Activation of Spinobulbar Lamina I Neurons by Static Muscle Contraction

L. B. Wilson,1 D. Andrew,2 and A. D. Craig2

 1Department of Physiology, University of South Alabama College of Medicine, Mobile, Alabama 36688; and  2Atkinson Pain Research Laboratory, Division of Neurosurgery, Barrow Neurological Institute, Phoenix, Arizona 85013


    ABSTRACT
TOP
ABSTRACT
INTRODUCTION
METHODS
RESULTS
DISCUSSION
REFERENCES

Wilson, L. B., D. Andrew, and A. D. Craig. Activation of Spinobulbar Lamina I Neurons by Static Muscle Contraction. J. Neurophysiol. 87: 1641-1645, 2002. Spinal lamina I neurons are selectively activated by small-diameter somatic afferents, and they project to brain stem sites that are critical for homeostatic control. Because small-diameter afferent activity evoked by contraction of skeletal muscle reflexly elicits exercise-related cardiorespiratory activation, we tested whether spinobulbar lamina I cells respond to muscle contraction. Spinobulbar lamina I neurons were identified in chloralose-anesthetized cats by antidromic activation from the ipsilateral caudal ventrolateral medulla. Static contractions of the ipsilateral triceps surae muscle were evoked by tibial nerve stimulation using parameters that avoid afferent activation, and arterial blood pressure responses were recorded. Recordings were maintained from 13 of 17 L7 lamina I spinobulbar neurons during static muscle contraction, and 5 of these neurons were excited. Three were selectively activated only by muscle afferents and did not have a cutaneous receptive field. Spinobulbar lamina I neurons activated by muscle contraction provide an ascending link for the reflex cardiorespiratory adjustments that accompany muscular work. This study provides an important first step in elucidating an ascending afferent pathway for somato-autonomic reflexes.


    INTRODUCTION
TOP
ABSTRACT
INTRODUCTION
METHODS
RESULTS
DISCUSSION
REFERENCES

Lamina I, the most superficial layer of the spinal or trigeminal dorsal horn, receives modality-selective Adelta - and C-fiber afferent input from somatic and visceral tissues (Craig 2000).
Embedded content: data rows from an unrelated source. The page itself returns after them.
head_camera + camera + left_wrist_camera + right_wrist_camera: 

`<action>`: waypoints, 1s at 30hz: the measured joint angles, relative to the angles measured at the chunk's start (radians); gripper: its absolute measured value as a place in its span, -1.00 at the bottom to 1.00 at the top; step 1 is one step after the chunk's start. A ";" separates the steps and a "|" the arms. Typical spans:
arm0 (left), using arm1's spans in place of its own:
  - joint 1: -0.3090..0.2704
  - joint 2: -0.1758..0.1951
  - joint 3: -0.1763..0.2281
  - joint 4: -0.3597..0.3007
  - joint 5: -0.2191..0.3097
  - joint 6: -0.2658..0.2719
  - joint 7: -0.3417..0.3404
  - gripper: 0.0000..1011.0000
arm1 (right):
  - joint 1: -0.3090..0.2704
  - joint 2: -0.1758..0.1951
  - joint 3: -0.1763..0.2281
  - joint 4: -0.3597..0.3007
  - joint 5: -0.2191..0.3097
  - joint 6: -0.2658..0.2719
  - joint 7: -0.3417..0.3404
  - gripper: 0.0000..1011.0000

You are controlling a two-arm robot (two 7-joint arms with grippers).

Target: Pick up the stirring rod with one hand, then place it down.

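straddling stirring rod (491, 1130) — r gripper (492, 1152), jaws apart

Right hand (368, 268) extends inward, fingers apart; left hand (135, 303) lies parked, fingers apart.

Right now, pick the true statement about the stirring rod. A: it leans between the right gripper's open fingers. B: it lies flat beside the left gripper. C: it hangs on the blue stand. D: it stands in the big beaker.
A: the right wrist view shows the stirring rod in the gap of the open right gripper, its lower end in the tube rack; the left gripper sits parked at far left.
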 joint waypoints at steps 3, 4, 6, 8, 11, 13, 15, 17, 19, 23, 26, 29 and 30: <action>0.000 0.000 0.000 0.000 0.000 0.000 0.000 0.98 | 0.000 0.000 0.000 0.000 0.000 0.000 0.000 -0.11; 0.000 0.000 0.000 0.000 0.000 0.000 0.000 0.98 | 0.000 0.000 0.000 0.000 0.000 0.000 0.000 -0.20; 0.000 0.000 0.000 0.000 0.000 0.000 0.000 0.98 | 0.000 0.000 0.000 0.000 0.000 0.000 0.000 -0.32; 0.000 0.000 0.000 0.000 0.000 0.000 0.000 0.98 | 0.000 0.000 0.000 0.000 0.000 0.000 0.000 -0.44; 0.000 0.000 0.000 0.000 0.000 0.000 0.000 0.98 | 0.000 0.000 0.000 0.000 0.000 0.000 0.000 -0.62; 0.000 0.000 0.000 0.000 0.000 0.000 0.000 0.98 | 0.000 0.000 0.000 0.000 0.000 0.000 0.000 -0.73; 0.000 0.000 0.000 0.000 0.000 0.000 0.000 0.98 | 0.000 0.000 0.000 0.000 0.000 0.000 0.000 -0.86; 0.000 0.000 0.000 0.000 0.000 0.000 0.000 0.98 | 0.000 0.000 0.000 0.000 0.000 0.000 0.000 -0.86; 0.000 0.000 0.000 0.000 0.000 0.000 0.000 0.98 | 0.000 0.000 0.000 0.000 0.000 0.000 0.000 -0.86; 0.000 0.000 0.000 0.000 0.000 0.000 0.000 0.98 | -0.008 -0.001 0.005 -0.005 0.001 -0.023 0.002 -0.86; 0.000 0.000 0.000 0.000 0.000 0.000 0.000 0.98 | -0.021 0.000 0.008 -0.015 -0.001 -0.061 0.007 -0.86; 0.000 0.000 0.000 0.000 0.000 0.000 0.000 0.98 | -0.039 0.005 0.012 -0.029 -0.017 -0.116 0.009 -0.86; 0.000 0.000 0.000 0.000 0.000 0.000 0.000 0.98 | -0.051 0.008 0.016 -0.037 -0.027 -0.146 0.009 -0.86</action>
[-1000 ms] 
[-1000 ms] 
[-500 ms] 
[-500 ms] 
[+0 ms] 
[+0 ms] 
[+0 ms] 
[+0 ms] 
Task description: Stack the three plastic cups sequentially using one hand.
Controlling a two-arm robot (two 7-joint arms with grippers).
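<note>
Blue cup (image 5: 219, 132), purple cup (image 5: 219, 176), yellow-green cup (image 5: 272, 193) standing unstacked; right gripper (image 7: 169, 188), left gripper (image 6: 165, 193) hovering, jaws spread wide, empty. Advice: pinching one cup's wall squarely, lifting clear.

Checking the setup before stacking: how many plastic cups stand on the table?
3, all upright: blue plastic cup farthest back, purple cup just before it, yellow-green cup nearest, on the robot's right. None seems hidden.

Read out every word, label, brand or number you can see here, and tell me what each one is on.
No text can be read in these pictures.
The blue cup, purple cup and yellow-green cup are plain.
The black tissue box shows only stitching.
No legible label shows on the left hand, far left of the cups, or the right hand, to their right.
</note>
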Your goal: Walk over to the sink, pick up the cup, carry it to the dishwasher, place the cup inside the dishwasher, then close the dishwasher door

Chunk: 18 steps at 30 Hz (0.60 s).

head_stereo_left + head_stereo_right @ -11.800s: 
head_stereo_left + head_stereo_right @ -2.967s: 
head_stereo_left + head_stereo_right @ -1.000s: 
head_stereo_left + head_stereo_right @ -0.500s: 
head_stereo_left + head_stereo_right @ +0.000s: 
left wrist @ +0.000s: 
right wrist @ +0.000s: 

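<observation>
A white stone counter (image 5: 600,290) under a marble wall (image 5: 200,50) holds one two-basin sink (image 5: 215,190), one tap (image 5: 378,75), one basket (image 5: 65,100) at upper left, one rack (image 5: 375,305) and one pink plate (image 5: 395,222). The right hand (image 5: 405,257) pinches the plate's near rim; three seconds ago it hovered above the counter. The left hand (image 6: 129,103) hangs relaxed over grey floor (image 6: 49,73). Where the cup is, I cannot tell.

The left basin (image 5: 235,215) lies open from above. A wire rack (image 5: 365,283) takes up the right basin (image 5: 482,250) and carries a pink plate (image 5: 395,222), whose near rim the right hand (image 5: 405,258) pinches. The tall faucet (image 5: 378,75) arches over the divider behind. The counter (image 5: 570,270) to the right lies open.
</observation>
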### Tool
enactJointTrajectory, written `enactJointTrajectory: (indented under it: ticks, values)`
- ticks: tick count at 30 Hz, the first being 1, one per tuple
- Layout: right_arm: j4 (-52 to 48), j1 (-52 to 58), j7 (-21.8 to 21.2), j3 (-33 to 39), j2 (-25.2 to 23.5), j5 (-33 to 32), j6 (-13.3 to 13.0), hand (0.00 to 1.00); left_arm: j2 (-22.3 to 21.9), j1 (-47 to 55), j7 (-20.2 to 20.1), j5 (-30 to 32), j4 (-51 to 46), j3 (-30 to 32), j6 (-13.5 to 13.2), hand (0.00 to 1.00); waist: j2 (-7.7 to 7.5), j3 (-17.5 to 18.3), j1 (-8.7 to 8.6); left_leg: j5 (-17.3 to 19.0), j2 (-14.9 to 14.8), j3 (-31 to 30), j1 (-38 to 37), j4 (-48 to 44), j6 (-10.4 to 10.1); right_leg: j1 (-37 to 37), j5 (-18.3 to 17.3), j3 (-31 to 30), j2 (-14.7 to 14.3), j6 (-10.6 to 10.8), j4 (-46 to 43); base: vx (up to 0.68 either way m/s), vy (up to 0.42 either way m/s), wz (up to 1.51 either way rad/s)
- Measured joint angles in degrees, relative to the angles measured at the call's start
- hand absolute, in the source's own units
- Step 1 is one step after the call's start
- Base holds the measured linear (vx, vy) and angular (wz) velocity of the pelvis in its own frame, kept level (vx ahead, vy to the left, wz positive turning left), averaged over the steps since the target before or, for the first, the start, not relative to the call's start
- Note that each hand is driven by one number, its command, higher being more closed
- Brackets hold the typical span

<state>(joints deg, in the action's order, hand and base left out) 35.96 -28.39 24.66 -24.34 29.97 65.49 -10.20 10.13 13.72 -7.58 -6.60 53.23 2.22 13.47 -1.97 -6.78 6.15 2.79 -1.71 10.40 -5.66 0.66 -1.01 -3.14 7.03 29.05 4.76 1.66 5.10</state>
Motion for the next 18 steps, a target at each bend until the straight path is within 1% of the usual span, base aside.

Anatomic findings indicate that lamina I neurons are the major source of spinobulbar projections (Krout and Craig 1996) and project to specific brain stem sites involved in homeostatic regulation (Craig 1995). Thus lamina I may provide an important link for the somato-autonomic reflex responses evoked by somatic and visceral small-diameter afferent input (Sato and Schmidt 1973).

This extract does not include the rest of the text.